Clarke's grandfather, Peter Clarke (1722–1804[1]), attorney, was town clerk of Ipswich in 1750–55 and 1767–79, and several times one of the two bailiffs (heads of the Borough's governance).[2] Attached to the nonconformist meeting in Tacket Street, he married Anne Barnard (of the notable Ipswich shipwright family[3]) in 1754, and his son William Barnard Clarke the elder was christened in 1756.

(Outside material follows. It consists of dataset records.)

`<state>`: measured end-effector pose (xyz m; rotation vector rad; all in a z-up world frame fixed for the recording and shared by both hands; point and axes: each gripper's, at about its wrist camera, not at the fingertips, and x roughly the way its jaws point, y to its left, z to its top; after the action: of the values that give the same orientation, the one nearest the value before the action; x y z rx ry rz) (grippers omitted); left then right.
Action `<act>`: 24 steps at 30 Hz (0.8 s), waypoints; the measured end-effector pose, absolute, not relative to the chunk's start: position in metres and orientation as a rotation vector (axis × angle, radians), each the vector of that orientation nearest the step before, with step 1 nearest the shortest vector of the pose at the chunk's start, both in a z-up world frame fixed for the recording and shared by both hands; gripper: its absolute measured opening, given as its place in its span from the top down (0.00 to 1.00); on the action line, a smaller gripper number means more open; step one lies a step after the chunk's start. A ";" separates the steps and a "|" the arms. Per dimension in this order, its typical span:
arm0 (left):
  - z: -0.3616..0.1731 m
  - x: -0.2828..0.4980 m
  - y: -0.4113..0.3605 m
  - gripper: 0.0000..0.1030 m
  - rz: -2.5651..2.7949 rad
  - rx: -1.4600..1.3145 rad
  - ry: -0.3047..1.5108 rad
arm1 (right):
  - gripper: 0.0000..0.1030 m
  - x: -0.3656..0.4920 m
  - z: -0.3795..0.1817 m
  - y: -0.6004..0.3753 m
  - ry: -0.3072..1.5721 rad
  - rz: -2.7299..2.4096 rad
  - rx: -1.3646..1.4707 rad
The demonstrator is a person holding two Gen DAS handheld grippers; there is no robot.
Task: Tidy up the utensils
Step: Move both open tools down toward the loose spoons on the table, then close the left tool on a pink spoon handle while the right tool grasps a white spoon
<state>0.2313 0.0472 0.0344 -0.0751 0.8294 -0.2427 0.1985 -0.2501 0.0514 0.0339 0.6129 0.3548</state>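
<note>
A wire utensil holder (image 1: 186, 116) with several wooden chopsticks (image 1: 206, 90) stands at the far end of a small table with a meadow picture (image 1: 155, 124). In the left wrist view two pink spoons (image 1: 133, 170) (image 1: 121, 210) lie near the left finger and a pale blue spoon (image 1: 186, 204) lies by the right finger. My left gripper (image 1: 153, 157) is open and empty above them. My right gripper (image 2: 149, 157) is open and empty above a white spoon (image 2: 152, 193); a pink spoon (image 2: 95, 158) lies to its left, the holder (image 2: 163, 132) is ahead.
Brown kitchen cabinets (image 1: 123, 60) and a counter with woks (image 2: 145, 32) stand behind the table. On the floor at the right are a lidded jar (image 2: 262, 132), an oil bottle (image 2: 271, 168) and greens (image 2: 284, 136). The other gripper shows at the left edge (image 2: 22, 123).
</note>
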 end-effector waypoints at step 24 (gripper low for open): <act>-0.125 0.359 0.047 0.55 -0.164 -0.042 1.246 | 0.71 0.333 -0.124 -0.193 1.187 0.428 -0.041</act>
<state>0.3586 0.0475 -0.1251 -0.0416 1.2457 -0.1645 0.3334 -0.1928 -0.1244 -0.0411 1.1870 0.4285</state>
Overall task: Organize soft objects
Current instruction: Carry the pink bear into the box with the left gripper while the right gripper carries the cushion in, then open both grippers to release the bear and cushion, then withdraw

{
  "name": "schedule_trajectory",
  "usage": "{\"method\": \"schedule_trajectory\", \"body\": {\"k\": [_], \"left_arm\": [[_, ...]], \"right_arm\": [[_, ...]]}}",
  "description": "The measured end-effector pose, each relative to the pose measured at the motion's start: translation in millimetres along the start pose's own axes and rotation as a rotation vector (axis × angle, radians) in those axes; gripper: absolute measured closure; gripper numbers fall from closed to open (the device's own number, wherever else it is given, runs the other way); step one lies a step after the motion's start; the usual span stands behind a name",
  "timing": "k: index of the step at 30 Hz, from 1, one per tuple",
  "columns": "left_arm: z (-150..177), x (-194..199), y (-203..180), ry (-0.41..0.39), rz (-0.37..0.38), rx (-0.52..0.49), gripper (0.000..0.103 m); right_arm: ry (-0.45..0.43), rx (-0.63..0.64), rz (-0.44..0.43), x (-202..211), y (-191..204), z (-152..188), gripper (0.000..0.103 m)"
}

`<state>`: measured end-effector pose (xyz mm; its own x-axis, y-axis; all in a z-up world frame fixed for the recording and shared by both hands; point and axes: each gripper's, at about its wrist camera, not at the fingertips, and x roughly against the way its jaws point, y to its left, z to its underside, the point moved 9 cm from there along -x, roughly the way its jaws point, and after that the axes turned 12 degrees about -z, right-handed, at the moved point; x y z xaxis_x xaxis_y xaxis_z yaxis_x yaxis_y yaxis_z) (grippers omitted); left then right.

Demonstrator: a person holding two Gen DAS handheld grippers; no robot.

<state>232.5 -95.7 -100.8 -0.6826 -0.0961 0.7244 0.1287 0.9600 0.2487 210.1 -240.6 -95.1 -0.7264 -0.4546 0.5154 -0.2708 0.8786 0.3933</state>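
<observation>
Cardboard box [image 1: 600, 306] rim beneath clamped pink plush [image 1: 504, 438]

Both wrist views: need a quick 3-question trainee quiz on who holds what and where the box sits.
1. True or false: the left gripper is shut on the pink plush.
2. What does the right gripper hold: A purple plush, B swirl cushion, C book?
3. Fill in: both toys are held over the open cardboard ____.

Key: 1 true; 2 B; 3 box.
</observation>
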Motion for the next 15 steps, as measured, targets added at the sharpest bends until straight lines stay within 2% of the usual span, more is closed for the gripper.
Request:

The elder William, father of the curator, was articled clerk in 1773[4] and, following the calling of an attorney, became a senior portman (a civic role equivalent to alderman).[5] In 1804 he married Susan, daughter of John Conder and Deborah Barnard of Ipswich (and widow of William Lloyd), and they had a family of three sons, William Barnard, Henry and Edward, and three daughters, Susan, Fanny and Anne. William was a principal sponsor of the new Provision Market in Ipswich in 1811.[6] In 1815 he was appointed a Gentleman Usher Quarterly Waiter in Ordinary to the monarch, and in that year read an address to H.R.H. the Prince Regent at Sudbourne Hall.[7] Serving as a Bailiff of the Borough in 1820, and its treasurer in 1821–1823,[8] William the elder kept his position at Court until his death,[9] which occurred at Ipswich in 1833.[10]

Education and family

The Curator, William Barnard Clarke the younger, having received certificates of honour in Anatomy, Physiology, Materia medica and Practical Anatomy from the University of London in the session of 1829–30,[11] obtained his M.D. from the University of Edinburgh in 1835, presenting a Thesis On the Vital Principle in Animals and Vegetables.[12] He married Maria Jennings in Ipswich in 1834, and practised as a physician in Suffolk and Essex. His sister Frances (Fanny) married Dr Henry Pilkington Drummond, of Silent Street, Ipswich: his brother Dr. Edward Clarke, also a medical student, produced architectural drawings for the papers of the short-lived Suffolk Archaeological Association.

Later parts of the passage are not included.